_Assignment_. Leave out any pictures and transcribe all other data below exactly.

_Input data_.
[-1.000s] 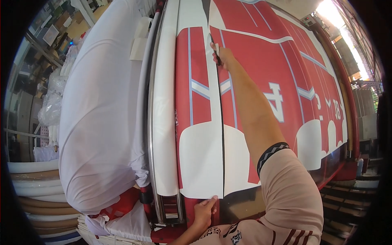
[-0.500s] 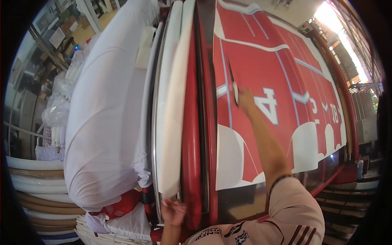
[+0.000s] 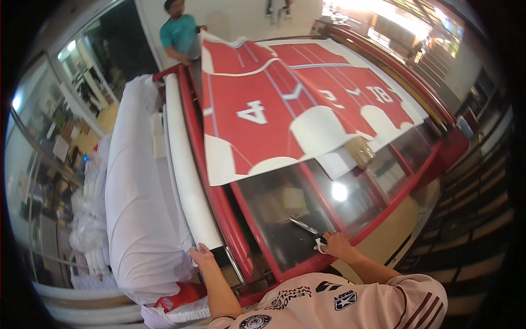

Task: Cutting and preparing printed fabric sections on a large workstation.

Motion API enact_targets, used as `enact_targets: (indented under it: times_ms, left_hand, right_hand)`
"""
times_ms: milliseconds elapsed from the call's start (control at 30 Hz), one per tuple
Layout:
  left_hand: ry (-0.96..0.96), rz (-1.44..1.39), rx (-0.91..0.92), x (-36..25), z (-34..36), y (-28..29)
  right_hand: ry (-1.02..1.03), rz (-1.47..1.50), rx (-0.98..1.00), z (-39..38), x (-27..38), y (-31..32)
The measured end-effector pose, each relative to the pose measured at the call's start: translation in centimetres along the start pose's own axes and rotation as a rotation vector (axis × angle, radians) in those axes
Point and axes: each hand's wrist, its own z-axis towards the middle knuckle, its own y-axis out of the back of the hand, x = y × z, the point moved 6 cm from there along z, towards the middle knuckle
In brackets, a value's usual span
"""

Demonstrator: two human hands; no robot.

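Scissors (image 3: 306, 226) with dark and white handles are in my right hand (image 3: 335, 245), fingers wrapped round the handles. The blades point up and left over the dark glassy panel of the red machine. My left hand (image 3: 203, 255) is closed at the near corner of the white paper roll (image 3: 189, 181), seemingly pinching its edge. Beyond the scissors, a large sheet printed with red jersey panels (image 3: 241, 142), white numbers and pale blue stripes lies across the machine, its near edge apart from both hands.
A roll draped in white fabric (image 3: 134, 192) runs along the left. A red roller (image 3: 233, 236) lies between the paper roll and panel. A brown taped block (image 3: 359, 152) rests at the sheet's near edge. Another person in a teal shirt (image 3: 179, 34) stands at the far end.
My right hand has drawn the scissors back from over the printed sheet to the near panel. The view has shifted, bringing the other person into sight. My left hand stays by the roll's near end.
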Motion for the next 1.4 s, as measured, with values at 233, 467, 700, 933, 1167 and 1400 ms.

_Finished task_.
[-1.000s] 
[-0.500s] 
[+0.000s] 

Task: Cutting and preparing printed fabric sections on a large workstation.

Motion API enact_targets, used as `enact_targets: (indented under it: times_ms, left_hand, right_hand)`
"""
times_ms: milliseconds elapsed from the call's start (control at 30 Hz), one per tuple
Layout:
  left_hand: ry (-0.96..0.96), rz (-1.44..1.39), rx (-0.91..0.92), x (-36..25), z (-34..36), y (-28..29)
  right_hand: ry (-1.02..1.03), rz (-1.47..1.50), rx (-0.98..1.00), z (-39..38), x (-27..38), y (-31..32)
The measured end-effector pose, each relative to the pose measured at the call's start: translation in centimetres along the start pose's own axes and rotation as a rotation vector (axis × angle, radians) in those axes
Point and axes: each hand's wrist, its own z-axis towards the middle knuckle, its own y-axis out of the back of the hand, x = y × z, the point moved 6 cm from there along z, towards the middle knuckle
In brackets, a value's usual span
"""

Demonstrator: two human hands; no robot.

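Scissors (image 3: 306, 226) with dark and white handles are in my right hand (image 3: 335, 245), fingers wrapped round the handles. The blades point up and left over the dark glassy panel of the red machine. My left hand (image 3: 203, 255) is closed at the near corner of the white paper roll (image 3: 189, 181), seemingly pinching its edge. Beyond the scissors, a large sheet printed with red jersey panels (image 3: 241, 142), white numbers and pale blue stripes lies across the machine, its near edge apart from both hands.
A roll draped in white fabric (image 3: 134, 192) runs along the left. A red roller (image 3: 233, 236) lies between the paper roll and panel. A brown taped block (image 3: 359, 152) rests at the sheet's near edge. Another person in a teal shirt (image 3: 179, 34) stands at the far end.
My right hand has drawn the scissors back from over the printed sheet to the near panel. The view has shifted, bringing the other person into sight. My left hand stays by the roll's near end.
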Motion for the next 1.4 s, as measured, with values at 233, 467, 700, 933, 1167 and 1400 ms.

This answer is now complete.